=== ABOUT THIS EXERCISE ===
Return all lines from the listing below in which the string "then" occurs.

=== RAW DATA ===
-- -- --
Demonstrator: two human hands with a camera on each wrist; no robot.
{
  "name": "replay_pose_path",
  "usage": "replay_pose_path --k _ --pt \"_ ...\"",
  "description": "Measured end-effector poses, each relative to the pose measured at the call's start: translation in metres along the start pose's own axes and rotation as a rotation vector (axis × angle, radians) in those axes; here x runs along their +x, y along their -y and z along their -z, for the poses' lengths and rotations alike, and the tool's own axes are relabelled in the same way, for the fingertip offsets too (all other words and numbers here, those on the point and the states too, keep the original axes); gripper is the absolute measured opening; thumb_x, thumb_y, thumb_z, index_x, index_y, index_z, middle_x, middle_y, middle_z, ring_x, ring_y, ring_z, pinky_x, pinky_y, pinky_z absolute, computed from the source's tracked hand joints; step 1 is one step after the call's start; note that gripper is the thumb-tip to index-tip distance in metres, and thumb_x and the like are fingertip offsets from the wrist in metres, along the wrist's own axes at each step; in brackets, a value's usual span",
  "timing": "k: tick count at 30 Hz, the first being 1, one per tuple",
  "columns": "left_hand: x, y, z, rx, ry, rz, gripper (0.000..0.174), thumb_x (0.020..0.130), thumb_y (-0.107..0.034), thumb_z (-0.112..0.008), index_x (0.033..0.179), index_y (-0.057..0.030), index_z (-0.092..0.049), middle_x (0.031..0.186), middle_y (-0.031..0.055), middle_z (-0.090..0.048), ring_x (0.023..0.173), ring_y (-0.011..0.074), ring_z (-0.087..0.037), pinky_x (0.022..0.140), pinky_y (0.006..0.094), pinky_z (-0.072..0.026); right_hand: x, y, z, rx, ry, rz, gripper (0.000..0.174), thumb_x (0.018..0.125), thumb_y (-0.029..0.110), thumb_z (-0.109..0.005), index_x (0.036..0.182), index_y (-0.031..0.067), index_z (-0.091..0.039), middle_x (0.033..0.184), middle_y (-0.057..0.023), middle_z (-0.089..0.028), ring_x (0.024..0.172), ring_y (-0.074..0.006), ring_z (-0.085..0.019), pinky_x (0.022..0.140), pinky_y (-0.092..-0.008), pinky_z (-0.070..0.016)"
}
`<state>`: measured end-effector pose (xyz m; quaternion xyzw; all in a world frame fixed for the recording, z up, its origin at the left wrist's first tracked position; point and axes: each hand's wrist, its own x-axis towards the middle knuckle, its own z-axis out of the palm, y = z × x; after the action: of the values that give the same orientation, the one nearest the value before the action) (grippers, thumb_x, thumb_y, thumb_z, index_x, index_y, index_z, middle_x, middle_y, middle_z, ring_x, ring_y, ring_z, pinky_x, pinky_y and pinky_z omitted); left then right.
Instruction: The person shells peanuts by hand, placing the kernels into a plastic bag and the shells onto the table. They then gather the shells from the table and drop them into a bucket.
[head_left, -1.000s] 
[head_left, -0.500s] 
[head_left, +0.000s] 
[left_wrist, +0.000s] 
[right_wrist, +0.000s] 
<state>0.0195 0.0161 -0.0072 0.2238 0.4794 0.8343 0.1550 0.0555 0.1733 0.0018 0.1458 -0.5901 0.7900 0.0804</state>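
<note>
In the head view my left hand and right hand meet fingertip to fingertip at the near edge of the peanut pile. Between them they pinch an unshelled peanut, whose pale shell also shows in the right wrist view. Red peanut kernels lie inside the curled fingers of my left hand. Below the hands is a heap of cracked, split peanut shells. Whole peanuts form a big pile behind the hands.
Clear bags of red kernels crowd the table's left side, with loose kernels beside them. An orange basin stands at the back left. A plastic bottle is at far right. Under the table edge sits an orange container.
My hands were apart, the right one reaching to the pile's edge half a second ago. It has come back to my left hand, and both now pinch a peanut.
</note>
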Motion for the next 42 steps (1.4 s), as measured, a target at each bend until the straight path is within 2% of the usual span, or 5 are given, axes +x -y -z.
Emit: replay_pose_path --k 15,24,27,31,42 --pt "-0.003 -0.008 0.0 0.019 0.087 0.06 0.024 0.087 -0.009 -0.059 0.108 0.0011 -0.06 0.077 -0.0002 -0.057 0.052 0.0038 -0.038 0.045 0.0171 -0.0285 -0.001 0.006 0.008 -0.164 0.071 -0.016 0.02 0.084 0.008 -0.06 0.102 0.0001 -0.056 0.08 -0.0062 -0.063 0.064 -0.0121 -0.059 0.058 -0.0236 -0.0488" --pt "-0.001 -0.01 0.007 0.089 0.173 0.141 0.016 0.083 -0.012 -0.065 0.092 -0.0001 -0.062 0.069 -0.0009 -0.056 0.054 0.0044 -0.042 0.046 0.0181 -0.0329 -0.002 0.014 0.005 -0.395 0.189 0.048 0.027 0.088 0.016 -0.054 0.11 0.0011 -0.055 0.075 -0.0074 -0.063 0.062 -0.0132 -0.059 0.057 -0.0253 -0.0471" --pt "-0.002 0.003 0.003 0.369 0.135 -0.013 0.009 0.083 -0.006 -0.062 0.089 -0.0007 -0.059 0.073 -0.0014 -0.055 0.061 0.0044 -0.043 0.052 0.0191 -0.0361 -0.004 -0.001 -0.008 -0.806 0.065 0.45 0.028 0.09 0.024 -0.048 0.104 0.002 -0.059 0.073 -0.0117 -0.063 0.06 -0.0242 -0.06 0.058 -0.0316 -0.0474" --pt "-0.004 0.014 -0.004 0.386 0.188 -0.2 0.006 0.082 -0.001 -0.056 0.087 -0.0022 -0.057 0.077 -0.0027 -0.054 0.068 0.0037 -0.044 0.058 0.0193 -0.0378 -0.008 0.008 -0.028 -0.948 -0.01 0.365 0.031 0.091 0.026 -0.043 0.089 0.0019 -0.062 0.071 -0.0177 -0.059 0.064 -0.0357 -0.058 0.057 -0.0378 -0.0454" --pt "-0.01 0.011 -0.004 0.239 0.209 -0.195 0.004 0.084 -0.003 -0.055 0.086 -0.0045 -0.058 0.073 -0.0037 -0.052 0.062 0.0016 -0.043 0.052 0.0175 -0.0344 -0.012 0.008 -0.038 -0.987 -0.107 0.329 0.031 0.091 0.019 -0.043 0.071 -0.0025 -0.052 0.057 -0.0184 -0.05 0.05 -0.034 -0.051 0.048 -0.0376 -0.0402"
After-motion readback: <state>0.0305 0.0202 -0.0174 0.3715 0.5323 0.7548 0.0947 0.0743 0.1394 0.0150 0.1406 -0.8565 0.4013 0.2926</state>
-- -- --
=== YOUR RESPONSE ===
`<state>`: measured end-effector pose (xyz m; quaternion xyzw; all in a world frame fixed for the recording, z up, its origin at the left wrist's first tracked position; point and axes: each hand's wrist, its own x-axis towards the middle knuckle, its own z-axis out of the palm, y = z × x; after the action: of the values that give the same orientation, the one nearest the value before the action) (grippers, thumb_x, thumb_y, thumb_z, index_x, index_y, index_z, middle_x, middle_y, middle_z, ring_x, ring_y, ring_z, pinky_x, pinky_y and pinky_z omitted); left then right.
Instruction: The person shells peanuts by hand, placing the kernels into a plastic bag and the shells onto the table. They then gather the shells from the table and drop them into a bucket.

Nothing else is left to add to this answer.